Restate word for word the section of the entries that opens at the line containing "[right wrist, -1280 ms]" and closes at the line containing "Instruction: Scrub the", both lines kept, pictures dropped.

----

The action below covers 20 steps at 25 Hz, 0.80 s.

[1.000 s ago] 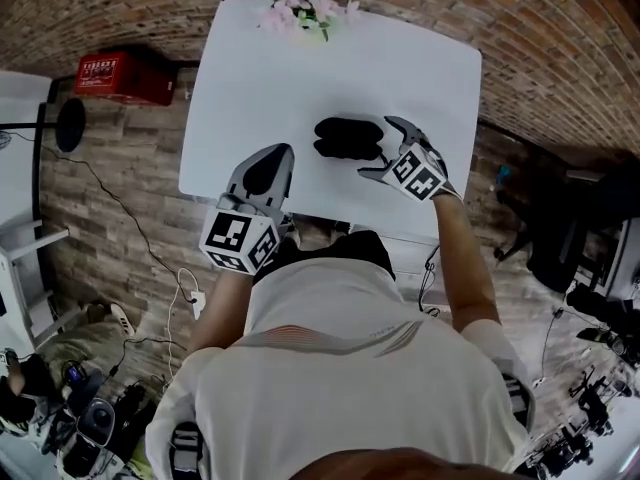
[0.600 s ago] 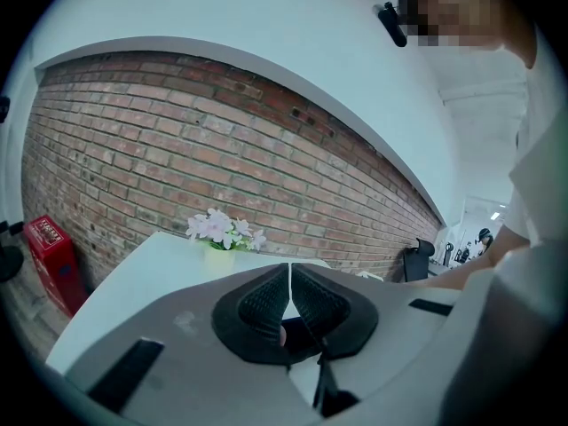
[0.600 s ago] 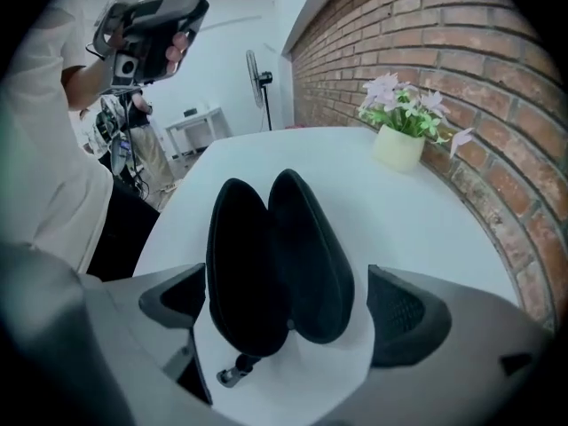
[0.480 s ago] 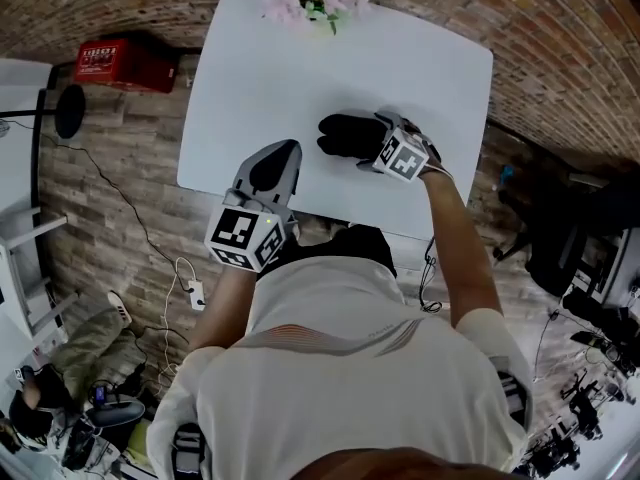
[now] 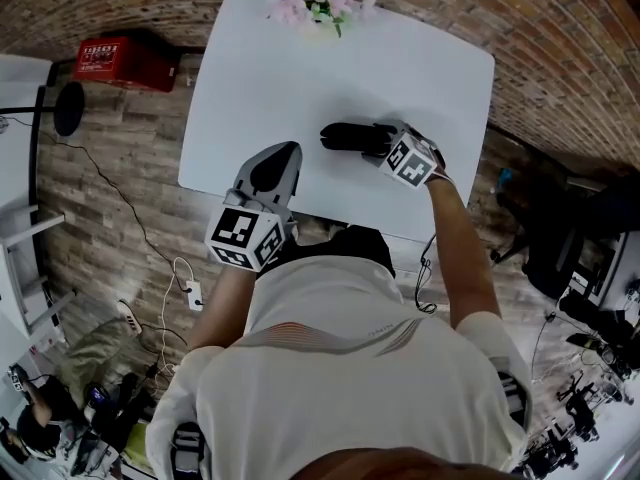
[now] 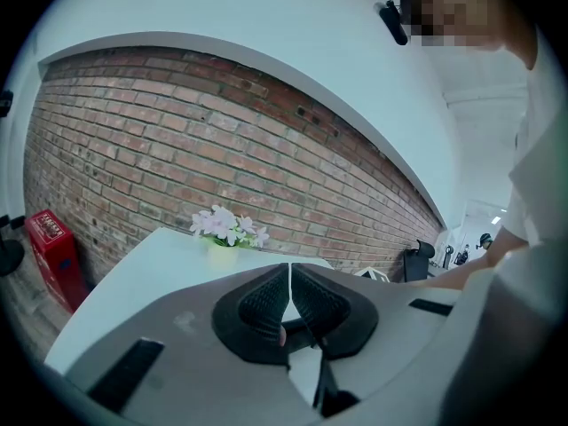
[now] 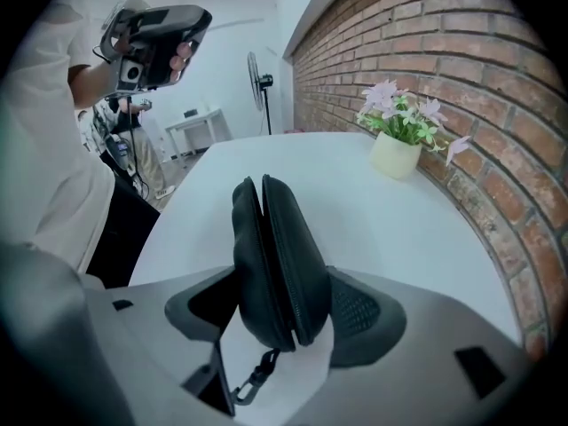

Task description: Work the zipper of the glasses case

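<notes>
At 7 o'clock on the table's near edge, found left gripper (image 5: 272, 168) clenched on nothing and well apart from the work. Toward 5 o'clock from table centre, found glasses case (image 5: 348, 136), black, standing on its edge. Just beside it at 4 o'clock, found right gripper (image 5: 382, 144) with jaws closing about the case, pads against both shells as far as seen. Noted zipper pull (image 7: 253, 382) hanging free at the case's near end, touched by neither tool.

Judged progress as early: case being secured, zip not yet worked. Could not confirm whether the seam is fully shut. Left to do: take the pull with the free tool and run it along.

Recorded red box (image 5: 120, 63) on the floor at 9 o'clock, white table (image 5: 260, 78) otherwise bare, flowers (image 5: 318, 0) at 12 o'clock, brick wall (image 6: 177, 131) behind.
</notes>
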Tool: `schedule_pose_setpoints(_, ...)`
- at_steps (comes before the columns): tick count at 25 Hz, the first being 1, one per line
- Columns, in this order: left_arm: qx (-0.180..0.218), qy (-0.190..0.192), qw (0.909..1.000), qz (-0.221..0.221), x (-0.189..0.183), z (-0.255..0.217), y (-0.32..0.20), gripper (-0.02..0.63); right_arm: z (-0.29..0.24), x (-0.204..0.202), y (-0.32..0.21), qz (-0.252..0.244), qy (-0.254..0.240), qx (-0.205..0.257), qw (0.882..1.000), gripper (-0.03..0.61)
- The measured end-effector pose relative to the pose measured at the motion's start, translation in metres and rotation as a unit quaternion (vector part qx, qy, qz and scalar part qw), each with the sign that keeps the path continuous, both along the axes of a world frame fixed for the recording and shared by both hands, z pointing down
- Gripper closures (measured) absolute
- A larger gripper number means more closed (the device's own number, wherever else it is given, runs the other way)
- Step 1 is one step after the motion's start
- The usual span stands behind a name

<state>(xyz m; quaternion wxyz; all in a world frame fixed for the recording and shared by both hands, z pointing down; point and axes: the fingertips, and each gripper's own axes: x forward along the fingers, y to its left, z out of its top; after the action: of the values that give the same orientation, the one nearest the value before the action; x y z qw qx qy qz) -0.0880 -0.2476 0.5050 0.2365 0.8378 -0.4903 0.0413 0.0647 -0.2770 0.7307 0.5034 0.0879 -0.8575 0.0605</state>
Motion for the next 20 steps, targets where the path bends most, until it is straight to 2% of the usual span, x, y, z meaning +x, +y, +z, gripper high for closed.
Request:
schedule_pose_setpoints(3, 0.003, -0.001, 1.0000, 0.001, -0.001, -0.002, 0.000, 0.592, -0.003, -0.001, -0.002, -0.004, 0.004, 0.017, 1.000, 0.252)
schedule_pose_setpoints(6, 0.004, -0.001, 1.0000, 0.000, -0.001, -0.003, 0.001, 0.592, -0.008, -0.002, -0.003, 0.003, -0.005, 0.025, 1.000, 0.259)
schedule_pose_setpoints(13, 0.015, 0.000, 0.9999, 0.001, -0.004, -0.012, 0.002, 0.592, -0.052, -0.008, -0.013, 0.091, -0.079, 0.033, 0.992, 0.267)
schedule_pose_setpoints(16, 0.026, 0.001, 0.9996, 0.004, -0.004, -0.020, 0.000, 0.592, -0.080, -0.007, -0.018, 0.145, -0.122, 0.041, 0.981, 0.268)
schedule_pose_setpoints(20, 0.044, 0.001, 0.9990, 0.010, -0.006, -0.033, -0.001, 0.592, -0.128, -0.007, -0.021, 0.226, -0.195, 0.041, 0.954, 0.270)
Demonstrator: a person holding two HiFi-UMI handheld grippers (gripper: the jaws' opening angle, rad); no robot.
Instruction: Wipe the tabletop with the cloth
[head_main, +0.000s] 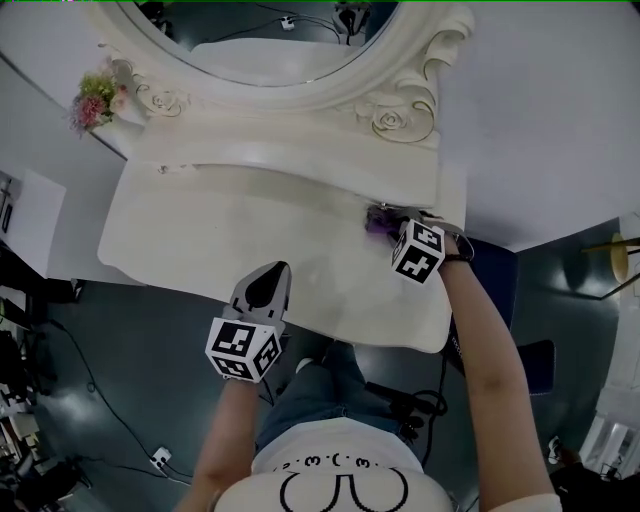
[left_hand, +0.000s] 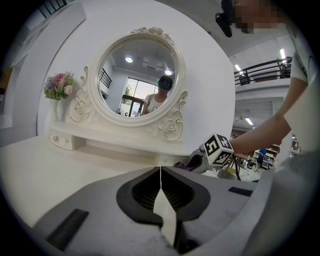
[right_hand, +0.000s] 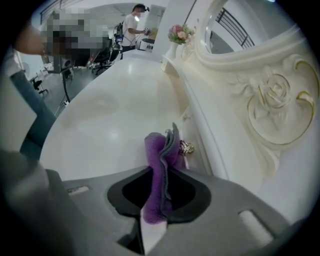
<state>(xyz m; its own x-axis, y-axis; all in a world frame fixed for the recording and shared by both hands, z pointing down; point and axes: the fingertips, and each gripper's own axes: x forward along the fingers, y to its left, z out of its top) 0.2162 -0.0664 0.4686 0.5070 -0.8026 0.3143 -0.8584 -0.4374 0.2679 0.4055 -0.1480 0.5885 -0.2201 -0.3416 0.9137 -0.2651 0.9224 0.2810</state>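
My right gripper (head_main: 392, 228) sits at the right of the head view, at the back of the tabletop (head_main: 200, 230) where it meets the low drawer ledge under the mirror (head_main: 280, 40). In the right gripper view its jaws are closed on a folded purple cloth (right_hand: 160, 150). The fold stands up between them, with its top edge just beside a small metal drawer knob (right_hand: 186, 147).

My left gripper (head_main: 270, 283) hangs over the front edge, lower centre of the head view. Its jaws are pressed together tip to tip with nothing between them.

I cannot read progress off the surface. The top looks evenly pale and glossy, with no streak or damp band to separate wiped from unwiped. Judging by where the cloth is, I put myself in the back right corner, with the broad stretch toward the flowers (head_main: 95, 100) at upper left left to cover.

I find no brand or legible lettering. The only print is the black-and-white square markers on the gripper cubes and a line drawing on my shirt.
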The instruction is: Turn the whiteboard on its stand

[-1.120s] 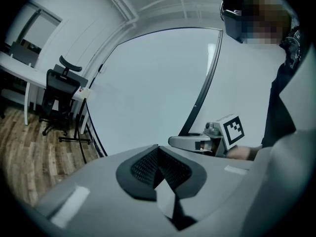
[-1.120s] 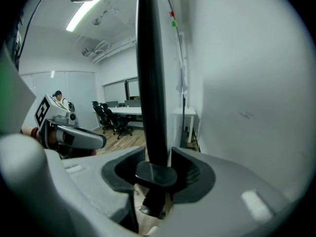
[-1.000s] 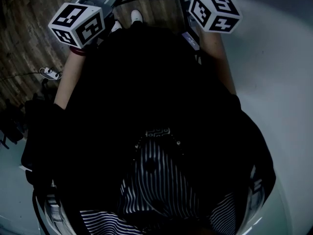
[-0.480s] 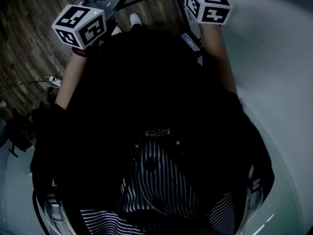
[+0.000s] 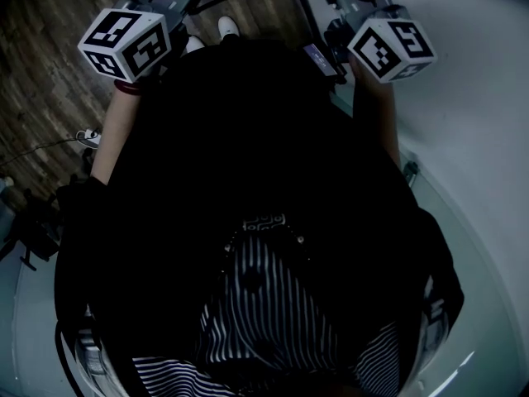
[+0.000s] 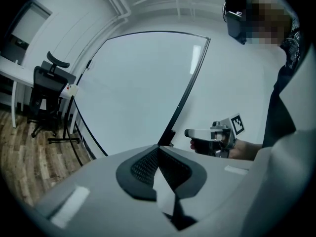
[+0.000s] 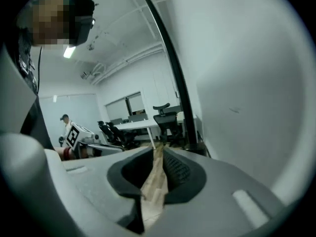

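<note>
Rightward has swung the right gripper (image 7: 157,151), jaws just closing, narrow, empty; left gripper (image 6: 159,148) pinches the whiteboard (image 6: 138,88) edge (head view hides both jaws).

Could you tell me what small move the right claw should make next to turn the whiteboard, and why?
Probably reopen the right claw and shift it across onto the whiteboard's black frame: its jaws have just been closing, only floor shows between them, and the frame stands just beside them.

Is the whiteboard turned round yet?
Done: no turn I can confirm. In hand: the left tongs sit at the black edge of the whiteboard; the right tongs, just closing on nothing, are beside it. Still to do: probably grip and swing it.
</note>
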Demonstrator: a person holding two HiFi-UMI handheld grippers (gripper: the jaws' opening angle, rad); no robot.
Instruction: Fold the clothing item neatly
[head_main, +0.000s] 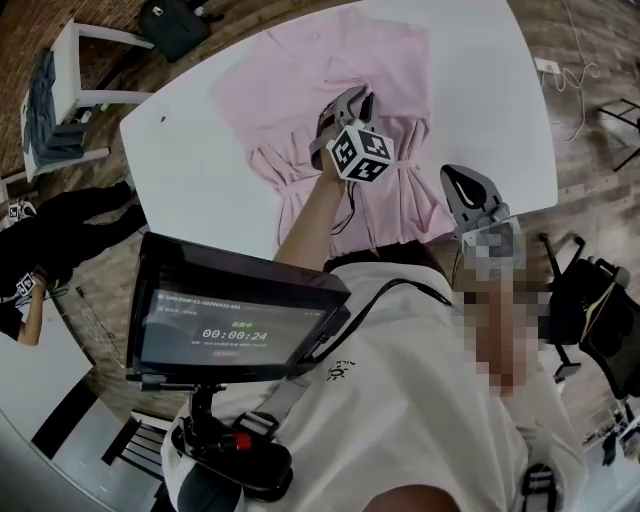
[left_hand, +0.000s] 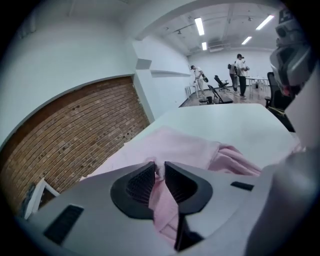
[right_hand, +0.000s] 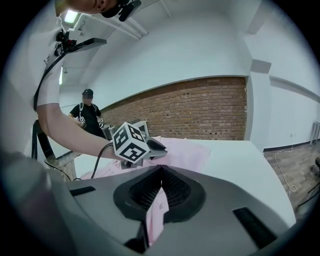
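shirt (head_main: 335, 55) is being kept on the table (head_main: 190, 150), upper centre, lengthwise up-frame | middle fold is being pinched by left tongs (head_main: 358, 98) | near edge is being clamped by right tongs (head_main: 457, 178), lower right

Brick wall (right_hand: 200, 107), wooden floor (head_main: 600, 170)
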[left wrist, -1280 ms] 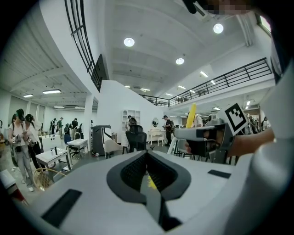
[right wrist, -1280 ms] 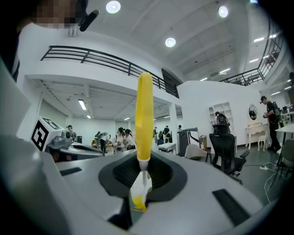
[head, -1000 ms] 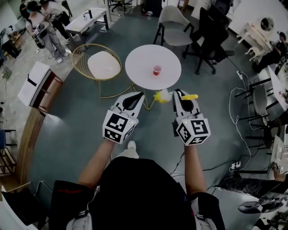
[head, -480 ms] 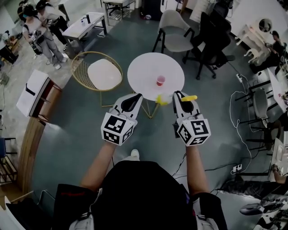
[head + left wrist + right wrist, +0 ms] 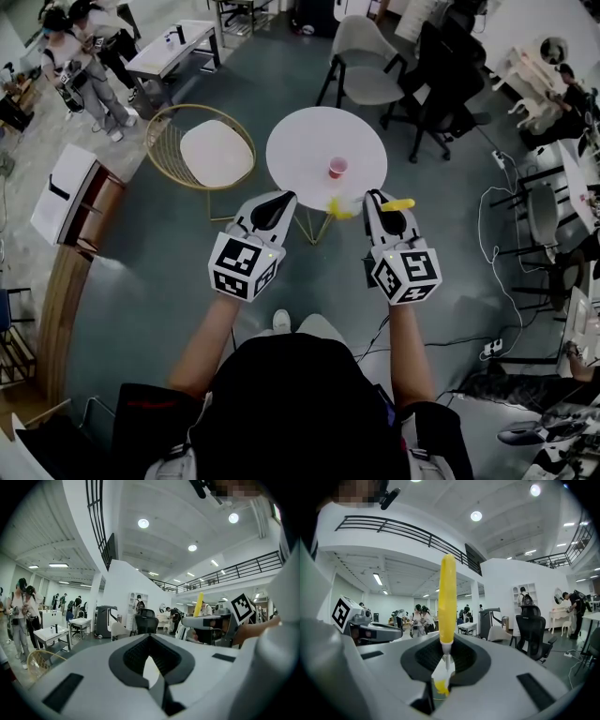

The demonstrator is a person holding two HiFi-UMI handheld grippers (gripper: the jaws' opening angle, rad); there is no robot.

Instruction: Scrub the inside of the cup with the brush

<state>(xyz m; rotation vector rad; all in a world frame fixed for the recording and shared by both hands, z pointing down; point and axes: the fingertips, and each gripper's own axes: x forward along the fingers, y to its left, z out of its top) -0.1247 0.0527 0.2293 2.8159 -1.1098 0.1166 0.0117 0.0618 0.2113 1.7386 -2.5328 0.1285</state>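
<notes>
Head view, left to right. Upper left of centre: gold wire chair [image 5: 217, 145], not involved. Centre-left: left gripper [image 5: 281, 197], jaws fully together with nothing between them. It looks kept free to steady the cup later. Upper centre: round white table [image 5: 300, 141], just ahead of both grippers. The red cup [image 5: 337, 168] stands upright right of the table's middle, untouched and apart from both grippers. Centre-right: right gripper [image 5: 377, 197], jaws clamped on the brush [image 5: 397, 202] at its thin stem. It sits crosswise, yellow handle out to the right, bristles to the left, likely carried so it is ready to dip. Looks like the approach; scrubbing not begun.
</notes>
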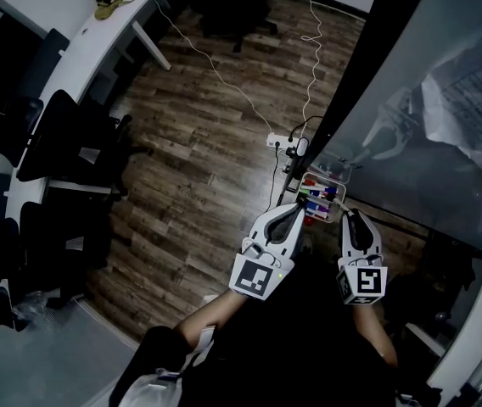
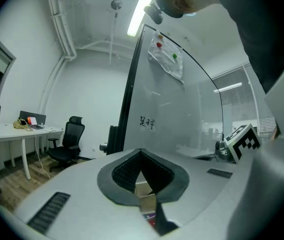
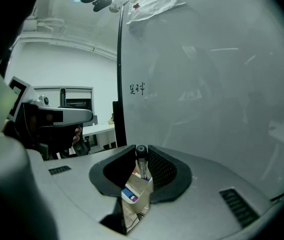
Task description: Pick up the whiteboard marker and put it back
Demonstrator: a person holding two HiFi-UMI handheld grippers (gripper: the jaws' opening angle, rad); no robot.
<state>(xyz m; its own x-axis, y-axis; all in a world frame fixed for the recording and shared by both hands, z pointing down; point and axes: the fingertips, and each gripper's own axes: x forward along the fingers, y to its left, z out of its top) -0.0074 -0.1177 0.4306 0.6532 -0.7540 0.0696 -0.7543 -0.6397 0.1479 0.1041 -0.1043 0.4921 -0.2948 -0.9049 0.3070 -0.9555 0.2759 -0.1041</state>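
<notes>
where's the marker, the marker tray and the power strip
whiteboard marker [image 3: 141,161]: right gripper view, its clear barrel
marker tray [image 1: 334,173]: head view, its far rim
power strip [image 1: 283,143]: head view, its white body

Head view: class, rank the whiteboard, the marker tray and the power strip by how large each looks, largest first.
1. whiteboard
2. marker tray
3. power strip, which lies farther from the camera, so only apparent size counts.

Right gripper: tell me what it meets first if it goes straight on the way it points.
Probably the whiteboard: the right gripper, jaws shut on the marker, faces its surface head-on. The marker tray sits lower, under that line, though depth is hard to judge.
</notes>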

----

RESULT:
[right wrist, -1280 ms] 
[head, -1000 ms] 
[head, -480 ms] 
[head + left wrist + right wrist, +0 ms] 

The demonstrator is a person holding two HiFi-UMI handheld grippers (gripper: the jaws' opening angle, rad); there is no robot.

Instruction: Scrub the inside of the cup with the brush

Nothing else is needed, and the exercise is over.